Start of DATA SUPPLIED
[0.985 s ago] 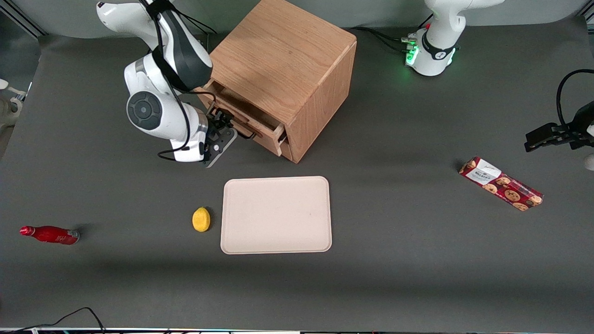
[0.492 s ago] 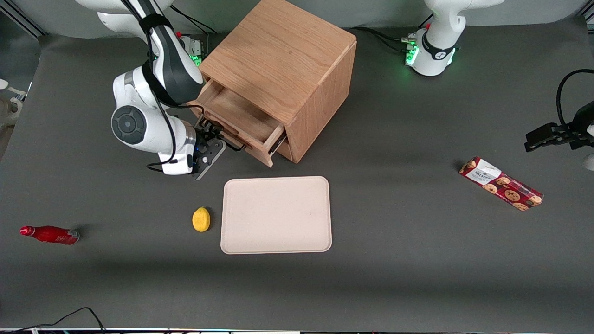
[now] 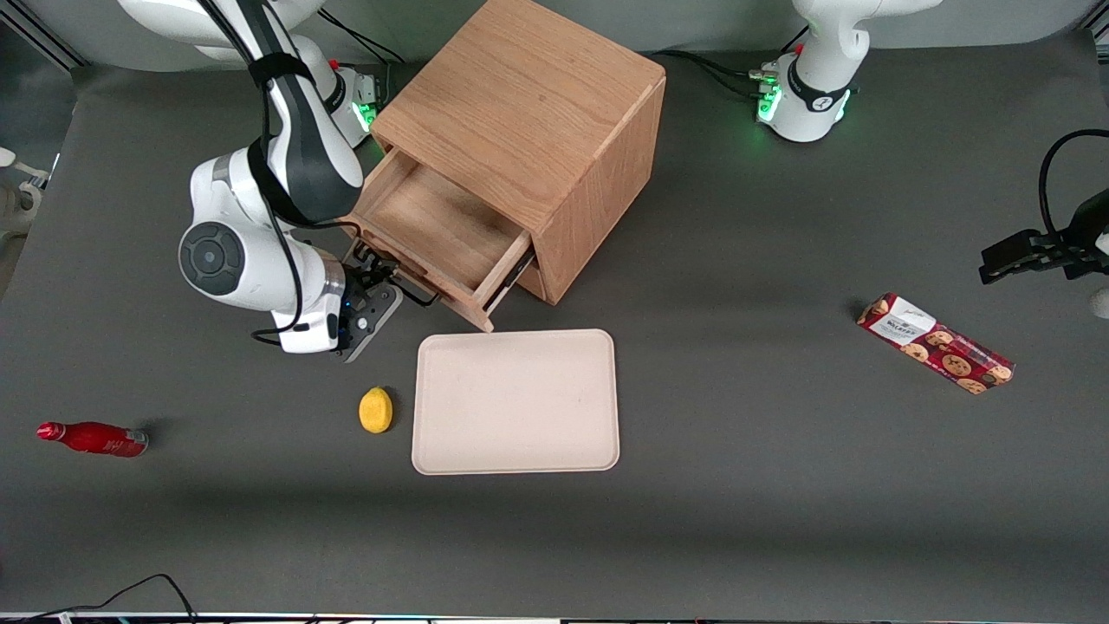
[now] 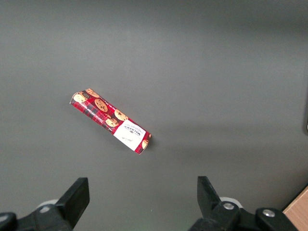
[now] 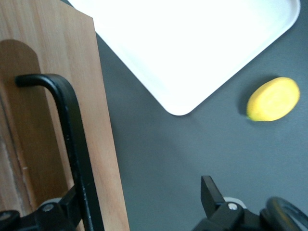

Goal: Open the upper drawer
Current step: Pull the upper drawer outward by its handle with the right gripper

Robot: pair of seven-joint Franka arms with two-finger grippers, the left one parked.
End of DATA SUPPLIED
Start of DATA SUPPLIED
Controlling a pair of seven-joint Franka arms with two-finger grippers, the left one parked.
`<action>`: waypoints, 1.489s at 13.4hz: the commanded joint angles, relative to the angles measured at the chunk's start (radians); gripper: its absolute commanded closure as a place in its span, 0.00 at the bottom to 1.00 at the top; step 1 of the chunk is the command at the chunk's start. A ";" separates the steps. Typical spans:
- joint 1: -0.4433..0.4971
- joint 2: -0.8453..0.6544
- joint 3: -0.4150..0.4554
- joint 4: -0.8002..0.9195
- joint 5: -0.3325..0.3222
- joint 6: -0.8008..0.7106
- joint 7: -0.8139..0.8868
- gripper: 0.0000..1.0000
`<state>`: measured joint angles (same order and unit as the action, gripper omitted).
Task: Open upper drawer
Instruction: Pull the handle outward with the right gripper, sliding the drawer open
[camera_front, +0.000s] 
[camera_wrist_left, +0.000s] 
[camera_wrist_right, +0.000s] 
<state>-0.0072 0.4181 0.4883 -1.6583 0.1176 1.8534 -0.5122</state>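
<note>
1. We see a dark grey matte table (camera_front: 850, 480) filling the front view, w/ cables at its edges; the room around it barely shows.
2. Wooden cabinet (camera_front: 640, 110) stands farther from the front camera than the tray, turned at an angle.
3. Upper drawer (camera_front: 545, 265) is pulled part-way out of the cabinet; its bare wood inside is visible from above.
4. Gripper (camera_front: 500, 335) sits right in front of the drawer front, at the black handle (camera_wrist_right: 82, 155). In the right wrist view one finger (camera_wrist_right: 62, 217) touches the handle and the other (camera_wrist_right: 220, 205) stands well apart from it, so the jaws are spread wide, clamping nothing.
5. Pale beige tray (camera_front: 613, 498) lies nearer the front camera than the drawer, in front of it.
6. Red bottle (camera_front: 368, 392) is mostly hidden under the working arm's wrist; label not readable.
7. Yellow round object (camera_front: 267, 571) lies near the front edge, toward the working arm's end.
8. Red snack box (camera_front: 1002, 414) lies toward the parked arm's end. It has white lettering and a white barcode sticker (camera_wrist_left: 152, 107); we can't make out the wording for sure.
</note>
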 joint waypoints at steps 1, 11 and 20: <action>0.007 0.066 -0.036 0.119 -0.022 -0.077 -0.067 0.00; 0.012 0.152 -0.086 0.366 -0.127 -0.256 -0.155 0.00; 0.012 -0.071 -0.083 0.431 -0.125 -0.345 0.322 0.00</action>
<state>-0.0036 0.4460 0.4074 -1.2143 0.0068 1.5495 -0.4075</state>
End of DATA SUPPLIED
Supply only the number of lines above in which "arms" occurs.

→ **EXPECTED ANSWER**
2